■ **Requirement**: Copy the lines exactly. Begin at the first line of the data and stop after the line with "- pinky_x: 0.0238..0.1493".

── Given information ──

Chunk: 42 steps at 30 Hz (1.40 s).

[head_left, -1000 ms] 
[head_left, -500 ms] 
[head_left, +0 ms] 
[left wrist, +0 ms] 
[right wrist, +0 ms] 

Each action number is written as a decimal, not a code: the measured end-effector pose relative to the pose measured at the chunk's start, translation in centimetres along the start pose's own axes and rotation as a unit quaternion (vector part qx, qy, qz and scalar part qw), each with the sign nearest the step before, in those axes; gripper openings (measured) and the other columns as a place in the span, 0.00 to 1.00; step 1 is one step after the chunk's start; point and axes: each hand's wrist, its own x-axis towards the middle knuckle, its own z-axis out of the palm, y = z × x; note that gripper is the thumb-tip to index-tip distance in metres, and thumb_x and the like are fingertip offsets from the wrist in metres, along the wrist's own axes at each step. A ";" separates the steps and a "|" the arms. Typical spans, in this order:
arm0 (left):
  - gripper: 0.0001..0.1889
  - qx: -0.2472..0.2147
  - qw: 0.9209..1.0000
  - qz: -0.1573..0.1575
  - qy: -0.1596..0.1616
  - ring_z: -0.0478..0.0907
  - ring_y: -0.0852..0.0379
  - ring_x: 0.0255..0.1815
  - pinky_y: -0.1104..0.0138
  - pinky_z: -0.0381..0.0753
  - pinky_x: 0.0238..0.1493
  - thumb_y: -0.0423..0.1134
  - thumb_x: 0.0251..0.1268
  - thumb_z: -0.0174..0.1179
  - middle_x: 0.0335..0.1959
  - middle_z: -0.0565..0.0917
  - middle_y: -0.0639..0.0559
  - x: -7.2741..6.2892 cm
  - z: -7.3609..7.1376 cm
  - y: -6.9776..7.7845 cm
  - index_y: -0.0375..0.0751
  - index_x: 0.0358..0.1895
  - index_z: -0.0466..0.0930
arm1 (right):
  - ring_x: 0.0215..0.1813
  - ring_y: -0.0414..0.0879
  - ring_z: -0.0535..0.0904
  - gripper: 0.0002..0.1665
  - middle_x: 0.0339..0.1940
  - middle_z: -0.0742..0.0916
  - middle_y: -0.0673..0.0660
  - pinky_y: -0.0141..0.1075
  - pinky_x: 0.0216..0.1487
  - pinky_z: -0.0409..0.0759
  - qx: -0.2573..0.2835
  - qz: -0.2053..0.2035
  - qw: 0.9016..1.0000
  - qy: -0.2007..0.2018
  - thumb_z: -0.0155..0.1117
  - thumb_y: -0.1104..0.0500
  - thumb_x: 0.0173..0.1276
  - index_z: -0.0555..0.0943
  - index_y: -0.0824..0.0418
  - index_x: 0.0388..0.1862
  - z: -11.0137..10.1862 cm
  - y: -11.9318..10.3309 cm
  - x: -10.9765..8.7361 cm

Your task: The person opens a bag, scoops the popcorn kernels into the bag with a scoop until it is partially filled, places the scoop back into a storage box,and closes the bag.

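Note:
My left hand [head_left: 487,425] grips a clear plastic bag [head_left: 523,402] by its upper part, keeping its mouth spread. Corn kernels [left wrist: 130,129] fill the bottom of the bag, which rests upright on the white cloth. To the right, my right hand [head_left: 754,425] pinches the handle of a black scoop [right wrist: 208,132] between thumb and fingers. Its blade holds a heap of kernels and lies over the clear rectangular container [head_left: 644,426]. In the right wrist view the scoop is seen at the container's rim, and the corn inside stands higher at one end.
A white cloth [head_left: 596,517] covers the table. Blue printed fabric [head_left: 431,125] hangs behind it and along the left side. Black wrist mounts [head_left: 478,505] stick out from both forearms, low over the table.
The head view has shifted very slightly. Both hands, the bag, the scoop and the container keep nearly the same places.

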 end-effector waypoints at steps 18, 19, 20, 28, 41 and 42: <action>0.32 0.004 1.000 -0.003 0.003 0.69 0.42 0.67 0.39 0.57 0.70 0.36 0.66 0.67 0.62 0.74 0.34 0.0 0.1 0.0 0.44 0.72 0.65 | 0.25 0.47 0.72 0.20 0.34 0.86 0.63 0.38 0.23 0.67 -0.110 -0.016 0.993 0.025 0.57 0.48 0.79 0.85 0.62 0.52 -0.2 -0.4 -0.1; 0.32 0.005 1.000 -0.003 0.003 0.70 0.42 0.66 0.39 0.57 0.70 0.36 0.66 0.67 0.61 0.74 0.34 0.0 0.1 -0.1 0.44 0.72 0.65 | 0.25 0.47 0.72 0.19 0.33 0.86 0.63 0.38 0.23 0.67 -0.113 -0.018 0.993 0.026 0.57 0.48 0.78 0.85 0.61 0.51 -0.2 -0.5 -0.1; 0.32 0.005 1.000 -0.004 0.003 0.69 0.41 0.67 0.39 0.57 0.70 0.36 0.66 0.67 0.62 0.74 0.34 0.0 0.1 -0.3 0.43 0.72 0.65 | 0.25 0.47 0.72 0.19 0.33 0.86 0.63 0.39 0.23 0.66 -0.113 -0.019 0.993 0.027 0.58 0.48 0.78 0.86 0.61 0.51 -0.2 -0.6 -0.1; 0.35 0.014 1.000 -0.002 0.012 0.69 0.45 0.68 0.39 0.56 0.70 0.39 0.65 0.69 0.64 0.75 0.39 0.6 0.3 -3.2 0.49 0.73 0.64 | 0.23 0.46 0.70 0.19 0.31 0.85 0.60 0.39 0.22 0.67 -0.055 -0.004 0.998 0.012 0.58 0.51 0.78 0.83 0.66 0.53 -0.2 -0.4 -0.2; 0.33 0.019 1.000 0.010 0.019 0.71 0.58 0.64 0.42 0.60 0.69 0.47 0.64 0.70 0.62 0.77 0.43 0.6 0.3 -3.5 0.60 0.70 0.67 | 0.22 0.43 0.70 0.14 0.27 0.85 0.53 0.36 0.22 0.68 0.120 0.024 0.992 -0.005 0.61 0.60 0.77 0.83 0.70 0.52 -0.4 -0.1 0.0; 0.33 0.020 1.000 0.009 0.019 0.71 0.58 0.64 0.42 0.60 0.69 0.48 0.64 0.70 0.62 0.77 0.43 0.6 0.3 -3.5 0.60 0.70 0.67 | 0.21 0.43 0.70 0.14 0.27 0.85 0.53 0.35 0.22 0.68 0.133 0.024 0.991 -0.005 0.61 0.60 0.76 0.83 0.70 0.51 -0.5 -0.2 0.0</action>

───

■ **Response**:
Chunk: 42 steps at 30 Hz (1.40 s).

[head_left, -1000 ms] 
[head_left, -500 ms] 
[head_left, +0 ms] 
[left wrist, +0 ms] 
[right wrist, +0 ms] 

Each action number is written as a decimal, not a code: the measured end-effector pose relative to the pose measured at the chunk's start, translation in centimetres along the start pose's own axes and rotation as a unit quaternion (vector part qx, qy, qz and scalar part qw), each with the sign nearest the step before, in those axes; gripper openings (measured) and the other columns as a place in the span, 0.00 to 1.00; step 1 is one step after the chunk's start; point and axes: each hand's wrist, its own x-axis towards the middle knuckle, its own z-axis out of the palm, y = z × x; note that gripper is the thumb-tip to index-tip distance in metres, and thumb_x and the like are fingertip offsets from the wrist in metres, along the wrist's own axes at each step. A ";" separates the steps and a "|" the arms. Typical spans, in this order:
arm0 (left):
  - gripper: 0.0001..0.1889
  - qx: -0.2472..0.2147
  - qw: 0.9209..1.0000
  - qz: -0.1573..0.1575
  - qy: -0.1596..0.1616
  - ring_z: -0.0478..0.0907
  - ring_y: -0.0852..0.0379
  - ring_x: 0.0255..0.1815
  - pinky_y: -0.1104..0.0138
  - pinky_z: -0.0381..0.0753
  - pinky_x: 0.0238..0.1493

Here the work on this exercise is complete.